Work instructions
Among the records below, find the lines that contain "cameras" and copy each of them.
[Given data — start]
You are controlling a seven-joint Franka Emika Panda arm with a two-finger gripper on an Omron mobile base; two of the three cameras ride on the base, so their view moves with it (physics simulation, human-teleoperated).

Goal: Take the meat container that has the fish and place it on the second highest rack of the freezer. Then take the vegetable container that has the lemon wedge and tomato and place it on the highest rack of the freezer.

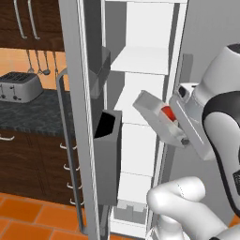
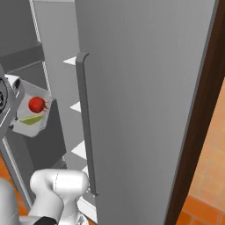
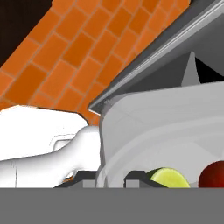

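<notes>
My gripper is shut on the edge of the vegetable container, a shallow grey tray held tilted in front of the open freezer. A red tomato lies inside it. In the right base view the vegetable container shows the tomato and the lemon wedge. Looking along the hand, my gripper clamps the tray wall, with the lemon wedge and tomato just inside. A white shelf sits above the tray. The meat container is out of view.
The freezer's left door stands open with grey bins close to the tray. Its other door with a long bar handle stands at the right. A toaster rests on the dark counter at the left.
</notes>
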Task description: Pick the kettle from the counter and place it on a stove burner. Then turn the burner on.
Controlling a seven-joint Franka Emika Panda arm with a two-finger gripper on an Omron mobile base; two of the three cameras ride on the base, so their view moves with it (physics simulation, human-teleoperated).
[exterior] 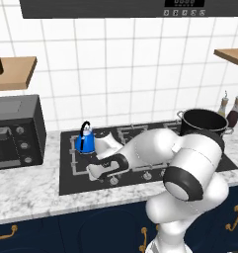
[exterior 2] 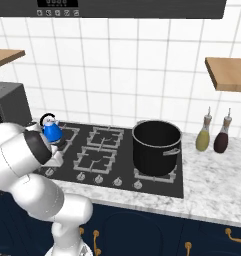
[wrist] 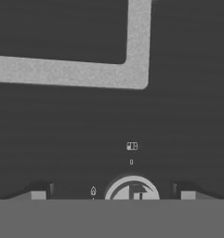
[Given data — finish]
Exercise result
You are controlling a seven-joint Franka Emika Panda arm with a two-finger gripper on an Omron mobile base; two of the three cameras ride on the base, so their view moves with it (physics simulation, human-teleoperated).
Controlling a seven-joint Franka Emika Panda arm with a two-finger gripper on an Omron mobile base; two of the three cameras ride on the base, so their view moves with it (physics simulation, human-teleoperated).

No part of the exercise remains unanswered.